→ Task prompt
Nothing goes in the answer except the line that contains "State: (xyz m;" and the lines after it to the end of the material below, unchanged.

→ Data section

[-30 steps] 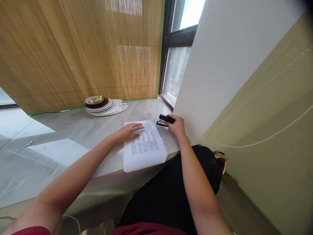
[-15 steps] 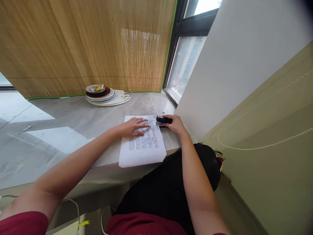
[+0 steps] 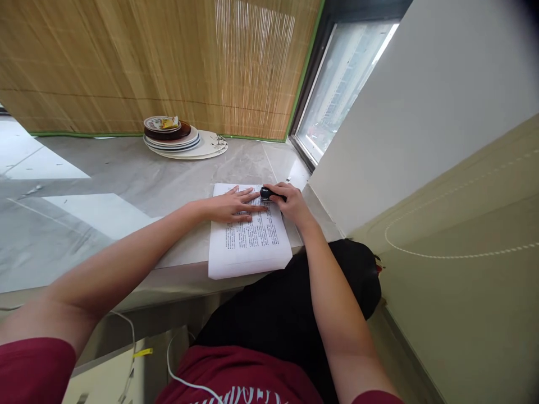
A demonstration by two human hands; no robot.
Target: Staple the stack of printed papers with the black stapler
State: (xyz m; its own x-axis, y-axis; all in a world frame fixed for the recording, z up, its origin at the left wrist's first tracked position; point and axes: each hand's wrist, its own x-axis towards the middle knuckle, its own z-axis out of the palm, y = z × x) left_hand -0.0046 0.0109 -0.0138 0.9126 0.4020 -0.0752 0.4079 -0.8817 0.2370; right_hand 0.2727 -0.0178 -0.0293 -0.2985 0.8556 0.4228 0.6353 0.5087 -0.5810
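Right hand [image 3: 293,205] clamps black stapler [image 3: 273,194] at far right corner of printed paper [image 3: 250,259]; left hand [image 3: 233,206] lies on paper, fingers spread; stacked plates [image 3: 173,134] beyond, leftward.

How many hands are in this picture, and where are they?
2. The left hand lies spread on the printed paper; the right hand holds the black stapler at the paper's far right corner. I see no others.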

→ Solved problem
State: (xyz m; its own x-axis, y-axis; all in a world frame fixed for the recording, z up, its origin at the left wrist's first tracked position; point and axes: each hand's wrist, its own x-axis towards the middle knuckle, its own z-axis out of the palm, y = z × x) left_hand -0.0046 0.0109 -0.0138 0.9126 0.4020 -0.0752 0.4079 -0.8817 0.2370; right_hand 0.2727 -0.0178 -0.0293 -0.2985 0.8556 0.4228 0.6353 0.5087 -0.5810
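Right hand [image 3: 293,205] clamps black stapler [image 3: 273,194] at far right corner of printed paper [image 3: 250,259]; left hand [image 3: 233,206] lies on paper, fingers spread; stacked plates [image 3: 173,134] beyond, leftward.

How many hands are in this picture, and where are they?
2. The left hand lies spread on the printed paper; the right hand holds the black stapler at the paper's far right corner. I see no others.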

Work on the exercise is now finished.